What the task requires>
Go over the data below and say how many lines hold the word "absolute". Only the number is needed.

Data provided>

□ □ □ □ □

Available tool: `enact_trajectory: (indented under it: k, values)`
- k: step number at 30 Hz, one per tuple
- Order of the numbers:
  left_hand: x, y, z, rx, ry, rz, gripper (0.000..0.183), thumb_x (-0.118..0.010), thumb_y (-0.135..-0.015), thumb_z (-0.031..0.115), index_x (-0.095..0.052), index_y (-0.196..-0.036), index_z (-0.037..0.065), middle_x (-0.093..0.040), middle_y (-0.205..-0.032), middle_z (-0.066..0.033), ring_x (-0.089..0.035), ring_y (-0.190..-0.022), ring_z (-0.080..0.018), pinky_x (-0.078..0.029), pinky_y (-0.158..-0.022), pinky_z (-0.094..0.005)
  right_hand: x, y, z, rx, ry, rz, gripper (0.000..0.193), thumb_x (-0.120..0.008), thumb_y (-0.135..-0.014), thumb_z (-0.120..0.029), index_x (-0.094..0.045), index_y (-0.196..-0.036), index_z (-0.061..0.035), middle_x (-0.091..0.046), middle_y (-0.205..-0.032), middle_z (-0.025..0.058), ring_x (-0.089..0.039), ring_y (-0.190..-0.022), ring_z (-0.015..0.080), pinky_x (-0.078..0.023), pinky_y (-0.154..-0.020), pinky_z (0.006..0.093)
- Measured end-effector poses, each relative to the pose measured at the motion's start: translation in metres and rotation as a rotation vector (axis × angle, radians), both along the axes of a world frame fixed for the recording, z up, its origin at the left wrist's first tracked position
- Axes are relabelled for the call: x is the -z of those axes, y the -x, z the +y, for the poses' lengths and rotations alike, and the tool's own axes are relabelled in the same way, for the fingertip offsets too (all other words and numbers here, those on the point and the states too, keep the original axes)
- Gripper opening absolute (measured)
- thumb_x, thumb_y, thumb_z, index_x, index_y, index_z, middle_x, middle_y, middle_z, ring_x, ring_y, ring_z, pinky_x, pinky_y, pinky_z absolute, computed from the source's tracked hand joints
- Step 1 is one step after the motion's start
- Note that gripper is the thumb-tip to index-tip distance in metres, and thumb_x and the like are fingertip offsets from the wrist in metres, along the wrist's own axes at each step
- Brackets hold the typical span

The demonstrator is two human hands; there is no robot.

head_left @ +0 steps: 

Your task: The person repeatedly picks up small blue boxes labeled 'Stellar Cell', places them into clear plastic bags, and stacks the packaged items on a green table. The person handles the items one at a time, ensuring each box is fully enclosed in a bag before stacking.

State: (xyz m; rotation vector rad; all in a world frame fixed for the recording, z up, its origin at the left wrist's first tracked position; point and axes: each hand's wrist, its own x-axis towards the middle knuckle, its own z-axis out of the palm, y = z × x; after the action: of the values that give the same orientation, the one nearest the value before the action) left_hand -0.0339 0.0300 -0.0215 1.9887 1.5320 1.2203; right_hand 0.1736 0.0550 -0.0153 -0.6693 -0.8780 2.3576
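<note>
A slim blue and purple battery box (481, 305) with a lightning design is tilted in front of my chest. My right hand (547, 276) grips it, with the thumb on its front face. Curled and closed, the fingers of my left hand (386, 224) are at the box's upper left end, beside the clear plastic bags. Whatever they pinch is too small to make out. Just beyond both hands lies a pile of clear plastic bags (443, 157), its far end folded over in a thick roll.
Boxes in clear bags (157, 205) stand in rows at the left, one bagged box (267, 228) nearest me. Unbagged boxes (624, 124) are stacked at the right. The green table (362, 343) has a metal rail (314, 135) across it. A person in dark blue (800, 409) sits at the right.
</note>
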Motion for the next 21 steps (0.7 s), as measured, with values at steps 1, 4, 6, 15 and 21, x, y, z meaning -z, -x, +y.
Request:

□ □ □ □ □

Solution for this task>
2